▸ **What is expected**: Below is a listing; transcribe it exactly but without any images.

_ _ _ _ _

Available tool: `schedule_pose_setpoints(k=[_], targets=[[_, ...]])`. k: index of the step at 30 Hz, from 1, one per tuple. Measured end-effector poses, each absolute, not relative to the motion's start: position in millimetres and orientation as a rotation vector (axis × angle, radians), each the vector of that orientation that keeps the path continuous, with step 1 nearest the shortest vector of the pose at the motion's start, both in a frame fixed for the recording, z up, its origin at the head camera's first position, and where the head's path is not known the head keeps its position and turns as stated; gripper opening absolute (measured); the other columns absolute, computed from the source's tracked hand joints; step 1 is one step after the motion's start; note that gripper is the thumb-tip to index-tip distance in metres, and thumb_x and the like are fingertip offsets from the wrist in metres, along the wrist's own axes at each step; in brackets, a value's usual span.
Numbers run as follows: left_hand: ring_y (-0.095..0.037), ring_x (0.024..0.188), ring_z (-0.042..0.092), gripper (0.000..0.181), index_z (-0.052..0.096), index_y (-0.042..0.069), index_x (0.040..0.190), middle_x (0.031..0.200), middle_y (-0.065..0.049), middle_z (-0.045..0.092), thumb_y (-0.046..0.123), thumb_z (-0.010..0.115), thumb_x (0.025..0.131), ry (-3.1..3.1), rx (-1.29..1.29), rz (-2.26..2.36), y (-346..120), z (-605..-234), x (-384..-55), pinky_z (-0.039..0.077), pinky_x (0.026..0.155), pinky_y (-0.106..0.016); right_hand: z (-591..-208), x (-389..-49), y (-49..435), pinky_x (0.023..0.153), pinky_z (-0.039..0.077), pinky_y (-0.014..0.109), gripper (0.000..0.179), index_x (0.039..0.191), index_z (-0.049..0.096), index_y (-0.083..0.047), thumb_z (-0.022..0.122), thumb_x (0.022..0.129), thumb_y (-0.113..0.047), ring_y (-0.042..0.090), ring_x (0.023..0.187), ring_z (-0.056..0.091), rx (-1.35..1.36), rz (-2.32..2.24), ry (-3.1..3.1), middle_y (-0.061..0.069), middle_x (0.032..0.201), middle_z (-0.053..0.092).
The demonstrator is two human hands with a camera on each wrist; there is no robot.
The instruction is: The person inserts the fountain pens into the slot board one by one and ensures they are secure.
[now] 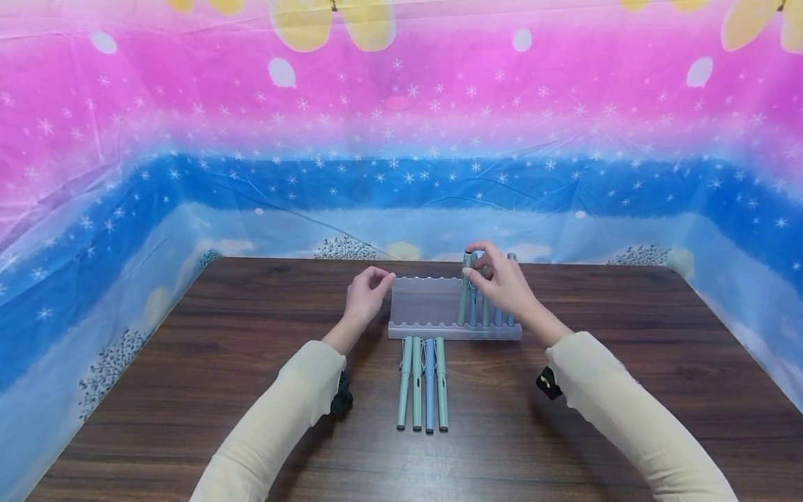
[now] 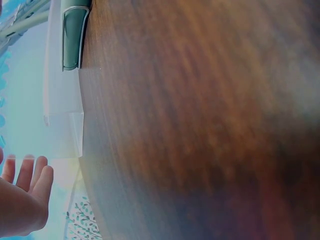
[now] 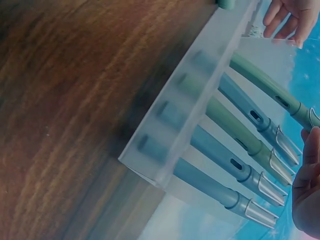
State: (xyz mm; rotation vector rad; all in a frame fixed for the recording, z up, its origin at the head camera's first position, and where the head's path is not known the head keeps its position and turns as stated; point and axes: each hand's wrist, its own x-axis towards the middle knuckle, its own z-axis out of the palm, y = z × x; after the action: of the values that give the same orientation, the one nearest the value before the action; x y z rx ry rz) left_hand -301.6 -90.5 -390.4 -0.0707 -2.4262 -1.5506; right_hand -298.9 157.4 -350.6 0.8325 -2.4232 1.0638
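A frosted, see-through pen rack (image 1: 426,302) stands on the table with a row of notches along its base and top edge. My left hand (image 1: 366,296) pinches its upper left corner. My right hand (image 1: 505,282) holds a green pen (image 1: 463,307) near its capped top, thumb on one side and forefinger at the end. That pen leans upright in the rack, its lower end at the base. To its right several blue and green pens, among them a blue pen (image 3: 207,187), stand in the slots, clips near the top.
Several more pens lie side by side in front of the rack, among them a blue pen (image 1: 429,383) and a green pen (image 1: 442,383). The brown wooden table (image 1: 251,335) reaches back to a patterned cloth (image 1: 401,181) hung around it.
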Motion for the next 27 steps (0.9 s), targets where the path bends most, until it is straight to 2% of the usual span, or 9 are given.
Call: schedule_pose_setpoints(k=[6,12,18,21,27], targets=[[-0.020,0.082,0.056,0.021,0.060,0.005,0.092,0.092,-0.007,0.060,0.025,0.056,0.087,-2.429,-0.067,-1.568,-90.4,-390.6,-301.8,0.043,0.078,-0.033,-352.8,-299.0,158.1,0.043,0.037,0.031,0.032,0.117,0.046,-0.012,0.056,0.087,-0.014,0.012,0.047,0.048,0.860,1.090,-2.437,0.006,0.085,0.062],[-0.020,0.081,0.056,0.021,0.060,0.005,0.092,0.091,-0.007,0.060,0.025,0.056,0.087,-2.427,-0.065,-1.562,-90.2,-391.4,-301.7,0.042,0.078,-0.033,-354.1,-300.2,158.5,0.047,0.041,0.033,0.032,0.118,0.045,-0.012,0.056,0.087,-0.014,0.023,0.058,0.058,0.860,1.190,-2.461,0.010,0.087,0.062],[-0.020,0.083,0.056,0.021,0.060,0.005,0.092,0.092,-0.008,0.060,0.025,0.056,0.087,-2.426,-0.076,-1.554,-90.3,-392.0,-302.1,0.042,0.079,-0.034,-354.0,-300.5,158.6,0.049,0.045,0.034,0.033,0.119,0.045,-0.013,0.055,0.088,-0.014,0.029,0.059,0.057,0.835,1.237,-2.508,0.011,0.090,0.061],[-0.020,0.082,0.056,0.021,0.060,0.005,0.092,0.091,-0.008,0.060,0.025,0.056,0.087,-2.425,-0.077,-1.552,-90.4,-392.1,-302.5,0.042,0.078,-0.033,-354.8,-301.3,158.0,0.049,0.044,0.033,0.032,0.119,0.045,-0.013,0.055,0.088,-0.015,0.027,0.060,0.057,0.842,1.211,-2.507,0.010,0.089,0.061],[-0.020,0.082,0.056,0.021,0.060,0.004,0.092,0.091,-0.008,0.060,0.025,0.056,0.087,-2.422,-0.081,-1.555,-90.8,-393.1,-303.4,0.042,0.078,-0.033,-357.9,-301.8,155.8,0.047,0.040,0.030,0.041,0.123,0.045,-0.013,0.060,0.085,-0.016,0.013,0.055,0.051,0.857,0.970,-2.506,0.006,0.090,0.060]])
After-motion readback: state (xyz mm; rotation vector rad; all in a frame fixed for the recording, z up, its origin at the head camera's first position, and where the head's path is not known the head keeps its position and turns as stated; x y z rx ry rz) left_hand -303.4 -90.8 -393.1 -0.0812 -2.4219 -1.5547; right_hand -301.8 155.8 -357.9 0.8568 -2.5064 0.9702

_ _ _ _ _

▸ **Output for this exercise**:
Available tool: `schedule_pose_setpoints(k=[_], targets=[[_, ...]])`. k: index of the step at 30 Hz, from 1, one per tuple. Measured end-effector poses, each absolute, not relative to the motion's start: position in millimetres and orientation as a rotation vector (axis × angle, radians), each the vector of that orientation that keeps the path continuous, with step 1 nearest the shortest vector of the pose at the motion's start, both in a frame fixed for the recording, z up, its origin at the head camera's first position, and where the head's path is not known the head keeps its position and turns as stated; gripper opening absolute (measured); the other columns absolute, computed from the source's tracked hand joints; step 1 is one step after the motion's start; note that gripper is the thumb-tip to index-tip distance in metres, and thumb_x and the like are fingertip offsets from the wrist in metres, along the wrist's own axes at each step; in brackets, a value's usual span.
Numbers run as follows: left_hand: ring_y (-0.095..0.037), ring_x (0.024..0.188), ring_z (-0.042..0.092), gripper (0.000..0.181), index_z (-0.052..0.096), index_y (-0.042..0.069), index_x (0.040..0.190), middle_x (0.031..0.200), middle_y (-0.065..0.049), middle_z (-0.045..0.092), thumb_y (-0.046..0.123), thumb_z (-0.010..0.115), thumb_x (0.025..0.131), ry (-3.1..3.1), rx (-1.29..1.29), rz (-2.26..2.36), y (-346..120), z (-605..-234), x (-384..-55), pinky_z (-0.039..0.077), pinky_x (0.026..0.155), pinky_y (-0.106..0.016); right_hand: z (-591..-208), x (-389..-49), y (-49..435), pinky_x (0.023..0.153), pinky_z (-0.039..0.077), pinky_y (-0.014..0.109), gripper (0.000..0.179), index_x (0.039..0.191), index_z (-0.049..0.096), index_y (-0.083..0.047), thumb_z (-0.022..0.122), thumb_x (0.022..0.129), thumb_y (-0.113..0.047), ring_y (-0.042..0.090), ring_x (0.023..0.187), ring_z (-0.056..0.091), rx (-1.35..1.36), rz (-2.32..2.24), ry (-3.1..3.1), middle_y (-0.061..0.069), middle_x (0.032..0.201), middle_z (-0.053..0.092).
The demonstrator is two human hands with a camera on each wrist; there is no robot.
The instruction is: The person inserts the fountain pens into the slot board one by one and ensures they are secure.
[now] 
[now] 
[now] 
State: (xyz mm; rotation vector rad; all in a frame fixed for the recording, z up, its origin at the head camera's first position, and where the head's path is not known the head keeps its position and turns as stated; point and axes: each hand's wrist, its own x-axis towards the middle knuckle, its own z-axis out of the palm, y = z × x; after the action: of the values that give the same orientation, the one nearest the value before the action; x y z rx ry rz) left_hand -301.6 -90.5 -390.4 -0.0707 -2.4262 -1.5506; right_hand -298.9 157.4 -350.6 0.8325 -2.4232 1.0638
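A frosted, see-through pen rack (image 1: 426,302) stands on the table with a row of notches along its base and top edge. My left hand (image 1: 366,296) pinches its upper left corner. My right hand (image 1: 505,282) holds a green pen (image 1: 463,307) near its capped top, thumb on one side and forefinger at the end. That pen leans upright in the rack, its lower end at the base. To its right several blue and green pens, among them a blue pen (image 3: 207,187), stand in the slots, clips near the top.
Several more pens lie side by side in front of the rack, among them a blue pen (image 1: 429,383) and a green pen (image 1: 442,383). The brown wooden table (image 1: 251,335) reaches back to a patterned cloth (image 1: 401,181) hung around it.
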Motion for the next 27 steps (0.9 s), targets where the path bends most, until it is straight to 2% of the usual span, or 9 are given.
Call: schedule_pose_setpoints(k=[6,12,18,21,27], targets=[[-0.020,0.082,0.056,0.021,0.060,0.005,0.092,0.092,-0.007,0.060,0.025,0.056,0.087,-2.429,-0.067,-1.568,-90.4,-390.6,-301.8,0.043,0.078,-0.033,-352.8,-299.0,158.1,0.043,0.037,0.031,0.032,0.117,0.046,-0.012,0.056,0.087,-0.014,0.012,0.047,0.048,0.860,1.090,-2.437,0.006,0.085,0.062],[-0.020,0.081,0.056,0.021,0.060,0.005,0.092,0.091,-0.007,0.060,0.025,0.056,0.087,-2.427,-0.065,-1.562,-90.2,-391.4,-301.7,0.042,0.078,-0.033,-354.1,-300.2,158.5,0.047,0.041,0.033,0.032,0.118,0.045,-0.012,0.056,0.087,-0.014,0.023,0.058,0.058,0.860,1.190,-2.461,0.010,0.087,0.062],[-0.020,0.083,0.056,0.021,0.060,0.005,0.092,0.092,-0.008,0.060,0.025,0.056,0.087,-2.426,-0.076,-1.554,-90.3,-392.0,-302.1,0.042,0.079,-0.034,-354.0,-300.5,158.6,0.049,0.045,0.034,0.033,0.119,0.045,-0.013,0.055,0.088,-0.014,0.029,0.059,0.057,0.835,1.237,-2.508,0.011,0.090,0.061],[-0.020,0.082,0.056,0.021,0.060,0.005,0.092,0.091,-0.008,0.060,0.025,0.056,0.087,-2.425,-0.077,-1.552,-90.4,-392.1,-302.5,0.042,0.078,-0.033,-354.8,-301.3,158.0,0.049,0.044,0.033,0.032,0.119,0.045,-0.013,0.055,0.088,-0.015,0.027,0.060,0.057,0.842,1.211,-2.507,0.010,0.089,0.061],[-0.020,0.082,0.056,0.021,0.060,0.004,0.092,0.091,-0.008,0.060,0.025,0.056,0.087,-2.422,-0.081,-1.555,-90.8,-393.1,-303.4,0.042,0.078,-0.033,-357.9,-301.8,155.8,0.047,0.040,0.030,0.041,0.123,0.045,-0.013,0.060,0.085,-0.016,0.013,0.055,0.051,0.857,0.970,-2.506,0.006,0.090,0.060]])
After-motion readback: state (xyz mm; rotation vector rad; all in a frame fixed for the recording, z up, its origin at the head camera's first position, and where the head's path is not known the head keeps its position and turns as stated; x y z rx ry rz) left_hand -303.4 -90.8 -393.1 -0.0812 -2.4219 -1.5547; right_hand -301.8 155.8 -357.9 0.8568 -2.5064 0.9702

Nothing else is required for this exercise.